Literature: B.H. Fairchild

durer-self_portrait-1500Albrecht Dürer, Self Portrait, 1500

The second poem I heard read here at school was B.H. Fairchild’s Rave On. Someone declaimed it, almost shouting, in a house full of pictures of saints and students who thought that this poet was the closest thing to a hero we had. Rave On was everything we wanted to be, and Beauty too, perhaps more than the first.

There is a  B.H. Fairchild night here every semester, somewhere between Eliot and Shakespeare in the line-up of authors. His poems are hard-hitting, occasionally obscene, constructing a bridge between high art and the brutally quotidian. Machine-shop innuendos and carwrecks and dying midwest towns in the same universe as Dürer and Virgil and Bach. They always draw a crowd–students  leaning on the window-ledges and couch backs, thumbed paperback copies of The Art of the Lathe and Usher on the floor. And this semester, B.H. Fairchild was visiting the campus in April. B.H. Fairchild, the man, in person! We were elated.

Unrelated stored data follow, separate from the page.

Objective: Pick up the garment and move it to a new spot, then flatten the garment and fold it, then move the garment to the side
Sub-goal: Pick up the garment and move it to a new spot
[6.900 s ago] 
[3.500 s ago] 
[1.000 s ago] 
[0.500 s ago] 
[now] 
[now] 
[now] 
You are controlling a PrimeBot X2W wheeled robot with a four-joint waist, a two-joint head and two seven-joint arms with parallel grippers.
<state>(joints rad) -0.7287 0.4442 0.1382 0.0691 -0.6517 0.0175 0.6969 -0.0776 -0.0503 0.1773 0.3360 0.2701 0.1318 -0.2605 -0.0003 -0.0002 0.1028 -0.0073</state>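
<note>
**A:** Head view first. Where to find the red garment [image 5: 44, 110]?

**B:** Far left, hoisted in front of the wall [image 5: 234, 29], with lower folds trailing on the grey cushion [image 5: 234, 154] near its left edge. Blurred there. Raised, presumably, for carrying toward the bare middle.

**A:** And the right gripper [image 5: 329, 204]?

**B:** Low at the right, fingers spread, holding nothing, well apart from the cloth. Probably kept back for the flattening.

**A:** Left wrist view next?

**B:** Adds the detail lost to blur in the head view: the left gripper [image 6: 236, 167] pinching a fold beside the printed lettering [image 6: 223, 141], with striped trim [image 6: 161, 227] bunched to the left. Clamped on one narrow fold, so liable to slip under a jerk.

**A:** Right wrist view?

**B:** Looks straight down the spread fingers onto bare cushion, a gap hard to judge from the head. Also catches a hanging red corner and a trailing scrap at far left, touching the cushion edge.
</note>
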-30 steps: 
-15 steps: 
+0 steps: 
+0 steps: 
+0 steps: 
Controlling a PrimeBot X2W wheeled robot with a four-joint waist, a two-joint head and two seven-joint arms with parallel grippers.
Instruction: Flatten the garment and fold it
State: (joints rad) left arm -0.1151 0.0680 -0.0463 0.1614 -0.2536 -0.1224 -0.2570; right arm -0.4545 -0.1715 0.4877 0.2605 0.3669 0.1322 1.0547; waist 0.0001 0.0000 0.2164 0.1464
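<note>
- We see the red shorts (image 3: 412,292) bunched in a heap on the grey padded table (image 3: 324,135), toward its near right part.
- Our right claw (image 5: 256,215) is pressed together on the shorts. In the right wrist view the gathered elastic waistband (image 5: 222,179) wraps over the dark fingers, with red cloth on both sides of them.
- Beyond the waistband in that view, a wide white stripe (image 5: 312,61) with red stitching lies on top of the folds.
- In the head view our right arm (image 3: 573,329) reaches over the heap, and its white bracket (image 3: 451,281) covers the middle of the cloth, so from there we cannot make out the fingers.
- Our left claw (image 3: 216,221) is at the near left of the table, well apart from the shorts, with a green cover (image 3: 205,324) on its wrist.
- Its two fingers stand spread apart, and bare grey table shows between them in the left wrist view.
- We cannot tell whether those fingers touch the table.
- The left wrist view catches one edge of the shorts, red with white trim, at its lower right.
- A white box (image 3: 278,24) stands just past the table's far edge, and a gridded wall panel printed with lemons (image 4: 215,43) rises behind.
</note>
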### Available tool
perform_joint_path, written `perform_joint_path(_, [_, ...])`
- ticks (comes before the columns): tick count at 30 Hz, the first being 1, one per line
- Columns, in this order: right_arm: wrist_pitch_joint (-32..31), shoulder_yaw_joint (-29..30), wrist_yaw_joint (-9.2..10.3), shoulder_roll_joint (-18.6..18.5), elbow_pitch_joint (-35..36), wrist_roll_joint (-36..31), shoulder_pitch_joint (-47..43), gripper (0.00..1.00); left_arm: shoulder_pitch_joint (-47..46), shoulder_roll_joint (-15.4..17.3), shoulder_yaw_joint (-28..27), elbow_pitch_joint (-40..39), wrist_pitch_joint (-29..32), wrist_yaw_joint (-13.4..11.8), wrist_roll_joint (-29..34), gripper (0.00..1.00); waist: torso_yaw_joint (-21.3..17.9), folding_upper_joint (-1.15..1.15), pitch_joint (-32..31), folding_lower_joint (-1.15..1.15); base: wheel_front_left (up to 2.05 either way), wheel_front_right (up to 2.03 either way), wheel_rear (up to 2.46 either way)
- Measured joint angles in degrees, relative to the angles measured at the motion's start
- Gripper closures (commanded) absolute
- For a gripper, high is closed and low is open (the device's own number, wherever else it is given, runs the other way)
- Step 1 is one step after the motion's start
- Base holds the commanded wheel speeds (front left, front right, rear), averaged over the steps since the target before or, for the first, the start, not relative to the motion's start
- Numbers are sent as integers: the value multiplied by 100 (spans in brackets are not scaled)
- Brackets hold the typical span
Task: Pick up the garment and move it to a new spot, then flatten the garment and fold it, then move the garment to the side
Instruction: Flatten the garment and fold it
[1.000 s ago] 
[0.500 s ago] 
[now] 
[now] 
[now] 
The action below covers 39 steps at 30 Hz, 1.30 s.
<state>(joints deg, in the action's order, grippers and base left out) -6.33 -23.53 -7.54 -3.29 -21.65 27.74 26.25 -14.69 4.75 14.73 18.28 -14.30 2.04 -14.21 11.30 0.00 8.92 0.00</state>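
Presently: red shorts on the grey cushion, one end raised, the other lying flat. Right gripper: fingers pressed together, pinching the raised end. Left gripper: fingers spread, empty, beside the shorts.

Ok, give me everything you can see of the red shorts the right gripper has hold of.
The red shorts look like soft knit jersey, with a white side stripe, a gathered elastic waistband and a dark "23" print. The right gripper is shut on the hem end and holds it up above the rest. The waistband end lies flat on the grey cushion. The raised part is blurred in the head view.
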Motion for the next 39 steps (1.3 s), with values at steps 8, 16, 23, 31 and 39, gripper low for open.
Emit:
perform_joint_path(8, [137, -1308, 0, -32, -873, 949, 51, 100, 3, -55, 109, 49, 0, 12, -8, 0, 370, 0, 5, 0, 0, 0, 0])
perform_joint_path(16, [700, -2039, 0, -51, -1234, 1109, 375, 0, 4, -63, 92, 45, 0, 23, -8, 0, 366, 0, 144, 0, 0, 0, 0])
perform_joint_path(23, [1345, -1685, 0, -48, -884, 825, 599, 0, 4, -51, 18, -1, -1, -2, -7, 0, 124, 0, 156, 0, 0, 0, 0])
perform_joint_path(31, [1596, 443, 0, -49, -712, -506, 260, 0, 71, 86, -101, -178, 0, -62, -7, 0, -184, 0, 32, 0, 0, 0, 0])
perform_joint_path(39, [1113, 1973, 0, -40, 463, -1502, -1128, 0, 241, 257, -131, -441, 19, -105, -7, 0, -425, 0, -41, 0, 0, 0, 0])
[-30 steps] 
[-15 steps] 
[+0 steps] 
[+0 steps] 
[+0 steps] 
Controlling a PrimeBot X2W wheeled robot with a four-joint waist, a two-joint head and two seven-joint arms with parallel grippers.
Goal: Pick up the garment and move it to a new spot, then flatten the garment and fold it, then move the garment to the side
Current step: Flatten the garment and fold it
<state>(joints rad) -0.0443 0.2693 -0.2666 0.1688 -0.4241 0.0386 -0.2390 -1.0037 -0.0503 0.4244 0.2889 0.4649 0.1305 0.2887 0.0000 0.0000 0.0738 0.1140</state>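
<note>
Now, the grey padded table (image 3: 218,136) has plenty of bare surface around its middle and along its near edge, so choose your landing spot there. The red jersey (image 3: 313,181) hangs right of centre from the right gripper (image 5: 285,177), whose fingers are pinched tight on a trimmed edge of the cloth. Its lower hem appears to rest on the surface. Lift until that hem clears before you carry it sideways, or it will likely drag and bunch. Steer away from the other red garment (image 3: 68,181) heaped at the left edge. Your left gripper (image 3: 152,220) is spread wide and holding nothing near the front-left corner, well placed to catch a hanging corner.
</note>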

He was as paradoxical as his poems, narcissistic in the way of very intelligent people who know they have led extraordinary lives. He gave a lecture and a reading in cowboy boots and a suit jacket, worker’s hands and lined face. His father was a machinist who didn’t read. He was enthralled by words and a professor of English at a prestigious university. He spoke about wanting to save his students and not being able to, about how poetic language was akin to the coming into Being-in-the-world, the thing itself, the going-on. All that he wished for his poetry, he said, was that it be a small thing done well.

At the off-campus house where he had been idolized for years, he rambled about all the shitty things he and the guys did in highschool, how the rest of them started a band and went to California and made it big (hot chicks and convertables) while he slogged away at his PhD in English. He doesn’t reccommend doing that, by the way–the college part, that is, not the California debauch. Not right away. Not if you are 18 and male and live through poems like Rave On.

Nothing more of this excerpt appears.